Qualche dato, tanto per verificare se la denuncia del leader rifondatore è una delle tante lamentele propagandistiche, di quelle in cui sono maestri i radicali, o è, invece, persino troppo moderata di fronte a una situazione che più scandalosa non potrebbe essere. Al referendum saranno dedicate ben due tribune politiche, entrambe in seconda serata, orario di basso ascolto. Nella prima il contraddittorio a due garantirà 7 minuti e mezzo a testa, poi si passa ad altro. Il secondo appuntamento prevede un raddoppio delle squadre: quattro interventi, ciascuno con i soliti 7 minuti e mezzo a disposizione. A ciascuna forza politica o associazione è stato assegnato un unico «spazio autogestito». Di tre minuti.

Le tribune politiche contano fino a un certo punto. Non è nei talk show che si fa la politica? Non in questo caso. Questione di forza maggiore, per carità, coincidenze. Capita che Ballarò chiuda a fine maggio, e che Porta a Porta vada in vacanza a inizio giugno. Spiacenti, ma di referendum proprio non si potrà parlare.

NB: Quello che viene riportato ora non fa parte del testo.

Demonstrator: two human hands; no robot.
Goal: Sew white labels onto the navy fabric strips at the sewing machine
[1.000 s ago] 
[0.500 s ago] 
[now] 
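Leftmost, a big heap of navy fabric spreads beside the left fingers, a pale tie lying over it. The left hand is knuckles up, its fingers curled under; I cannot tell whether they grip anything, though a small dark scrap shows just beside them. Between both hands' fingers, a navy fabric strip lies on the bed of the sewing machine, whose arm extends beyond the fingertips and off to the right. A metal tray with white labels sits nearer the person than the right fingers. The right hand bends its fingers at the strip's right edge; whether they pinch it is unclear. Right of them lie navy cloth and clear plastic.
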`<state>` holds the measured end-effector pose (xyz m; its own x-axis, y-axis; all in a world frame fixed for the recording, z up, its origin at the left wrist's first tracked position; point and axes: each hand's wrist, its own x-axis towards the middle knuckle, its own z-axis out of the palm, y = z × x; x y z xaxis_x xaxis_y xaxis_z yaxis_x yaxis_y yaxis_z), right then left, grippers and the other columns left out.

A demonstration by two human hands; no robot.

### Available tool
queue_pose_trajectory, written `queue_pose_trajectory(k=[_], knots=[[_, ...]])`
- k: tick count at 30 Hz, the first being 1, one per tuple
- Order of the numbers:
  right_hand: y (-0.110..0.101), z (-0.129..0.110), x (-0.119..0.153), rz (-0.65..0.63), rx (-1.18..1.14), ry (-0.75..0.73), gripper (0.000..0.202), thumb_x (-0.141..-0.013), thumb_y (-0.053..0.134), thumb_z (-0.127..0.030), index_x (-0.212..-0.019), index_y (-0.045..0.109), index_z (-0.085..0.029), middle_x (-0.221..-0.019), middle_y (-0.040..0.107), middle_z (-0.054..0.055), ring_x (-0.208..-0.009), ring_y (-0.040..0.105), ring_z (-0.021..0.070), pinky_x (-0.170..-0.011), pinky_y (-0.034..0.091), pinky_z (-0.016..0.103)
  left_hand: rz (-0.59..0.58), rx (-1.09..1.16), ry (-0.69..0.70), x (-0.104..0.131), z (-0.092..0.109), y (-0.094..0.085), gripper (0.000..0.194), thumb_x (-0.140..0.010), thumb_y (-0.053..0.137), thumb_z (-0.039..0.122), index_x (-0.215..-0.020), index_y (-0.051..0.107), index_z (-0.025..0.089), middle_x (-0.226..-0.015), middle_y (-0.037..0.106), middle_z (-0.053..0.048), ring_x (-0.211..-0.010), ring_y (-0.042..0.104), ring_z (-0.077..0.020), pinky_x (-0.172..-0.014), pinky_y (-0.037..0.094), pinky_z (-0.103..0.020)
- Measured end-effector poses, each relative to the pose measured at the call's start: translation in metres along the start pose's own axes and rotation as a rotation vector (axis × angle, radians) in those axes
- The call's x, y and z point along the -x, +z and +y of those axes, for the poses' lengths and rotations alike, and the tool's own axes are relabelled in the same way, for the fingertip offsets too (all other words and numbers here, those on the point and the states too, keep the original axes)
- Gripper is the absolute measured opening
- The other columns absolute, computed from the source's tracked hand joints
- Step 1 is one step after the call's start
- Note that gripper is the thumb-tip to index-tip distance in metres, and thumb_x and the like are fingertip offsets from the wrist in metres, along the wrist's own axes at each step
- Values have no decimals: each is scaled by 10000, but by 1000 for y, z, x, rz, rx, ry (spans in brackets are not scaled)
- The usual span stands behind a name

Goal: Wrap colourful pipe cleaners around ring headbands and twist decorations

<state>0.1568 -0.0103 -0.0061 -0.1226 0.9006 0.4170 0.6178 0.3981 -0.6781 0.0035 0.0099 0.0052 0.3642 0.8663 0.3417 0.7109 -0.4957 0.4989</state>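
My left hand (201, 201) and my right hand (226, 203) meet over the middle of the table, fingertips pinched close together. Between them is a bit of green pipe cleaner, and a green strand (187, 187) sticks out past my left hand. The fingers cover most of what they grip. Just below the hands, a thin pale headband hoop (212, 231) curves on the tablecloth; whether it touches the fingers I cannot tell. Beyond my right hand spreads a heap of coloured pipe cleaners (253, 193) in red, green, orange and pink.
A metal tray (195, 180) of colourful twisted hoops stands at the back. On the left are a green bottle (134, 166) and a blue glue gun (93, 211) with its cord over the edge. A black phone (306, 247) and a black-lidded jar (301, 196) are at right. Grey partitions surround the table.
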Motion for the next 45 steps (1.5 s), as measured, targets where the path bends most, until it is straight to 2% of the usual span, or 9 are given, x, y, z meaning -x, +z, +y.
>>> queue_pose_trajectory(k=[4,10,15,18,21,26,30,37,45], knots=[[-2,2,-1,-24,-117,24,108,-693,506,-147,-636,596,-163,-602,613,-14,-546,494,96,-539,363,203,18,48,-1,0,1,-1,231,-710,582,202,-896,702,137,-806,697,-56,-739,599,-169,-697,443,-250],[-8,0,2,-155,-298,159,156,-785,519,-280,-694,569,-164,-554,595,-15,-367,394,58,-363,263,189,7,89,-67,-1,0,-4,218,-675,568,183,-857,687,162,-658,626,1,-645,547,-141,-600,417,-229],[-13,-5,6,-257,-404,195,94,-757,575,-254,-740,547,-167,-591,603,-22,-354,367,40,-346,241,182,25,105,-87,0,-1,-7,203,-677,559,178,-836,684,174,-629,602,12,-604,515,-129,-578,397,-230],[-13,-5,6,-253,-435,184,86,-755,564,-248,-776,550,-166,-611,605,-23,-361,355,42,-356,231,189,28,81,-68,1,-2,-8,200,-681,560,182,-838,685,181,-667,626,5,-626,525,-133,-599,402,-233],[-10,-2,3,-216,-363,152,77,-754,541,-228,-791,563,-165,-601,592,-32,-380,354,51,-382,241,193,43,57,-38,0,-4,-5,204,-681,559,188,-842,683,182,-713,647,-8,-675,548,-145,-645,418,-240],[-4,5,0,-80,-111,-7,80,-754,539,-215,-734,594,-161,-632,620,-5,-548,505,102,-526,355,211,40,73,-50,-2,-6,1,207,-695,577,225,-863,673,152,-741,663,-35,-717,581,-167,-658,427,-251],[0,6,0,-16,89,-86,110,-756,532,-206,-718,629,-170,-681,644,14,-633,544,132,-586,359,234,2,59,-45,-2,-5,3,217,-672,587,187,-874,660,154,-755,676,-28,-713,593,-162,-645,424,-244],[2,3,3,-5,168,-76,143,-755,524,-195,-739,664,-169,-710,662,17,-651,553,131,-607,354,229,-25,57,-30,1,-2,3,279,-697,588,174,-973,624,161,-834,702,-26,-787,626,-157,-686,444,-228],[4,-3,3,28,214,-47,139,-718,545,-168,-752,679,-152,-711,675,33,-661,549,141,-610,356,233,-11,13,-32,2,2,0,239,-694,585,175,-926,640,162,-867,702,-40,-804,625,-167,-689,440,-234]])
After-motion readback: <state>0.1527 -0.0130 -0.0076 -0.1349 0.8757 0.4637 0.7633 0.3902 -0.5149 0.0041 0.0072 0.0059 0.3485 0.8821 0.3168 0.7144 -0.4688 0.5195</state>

«Tutti quelli che tacciono - conclude Bertinotti - sono in questo momento complici di un attentato alla democrazia». E quelli che tacciono sono tanti, tantissimi. Un muro tanto plumbeo che lo stesso segretario della Cgil Epifani, nonostante il suo predecessore Cofferati faccia parte degli ammutoliti, non può fare a meno di sbottare: «Avverto una perplessità che mi cresce dentro per chi invita all'astensione. E' una scelta legittima, ma vorrei che si riflettesse di più sui rischi che comporta. Quello più delicato è il problema che avverte chi decide di andare a votare e considera la scelta collettiva del boicottaggio come fatta contro di sè». Chi ha scelto l'astensione dando per certo che la sua base di consenso dimenticherà presto e perdonerà facilmente potrebbe aver ragione. Ma potrebbe anche avere torto.

Del resto, se la presidente del cda Rai sorvola così poco elegantemente sul ruolo di garanzia che le spetterebbe e che ha assicurato di voler rispettare è proprio perché, stavolta, non se ne risentirà nessun potente, né quelli di governo nè quelli d'opposizione. Anzi, se ne compiaceranno tutti con sincero spirito bipartisan.

Del referendum parla invece, per una volta, il vicepremier Fini. Ma solo per dichiararlo «già morto», oltre che «profondamente sbagliato e inutile». Che l'anatomo-patologo di An abbia ragione è tutto da verificarsi. Ma nel caso dovesse avere ragione, il merito non sarà certo suo. Non sarà neppure del voto liberamente espresso dal paese. Sarà di tutti quelli che hanno ordinato il silenzio. E di chi ha obbedito.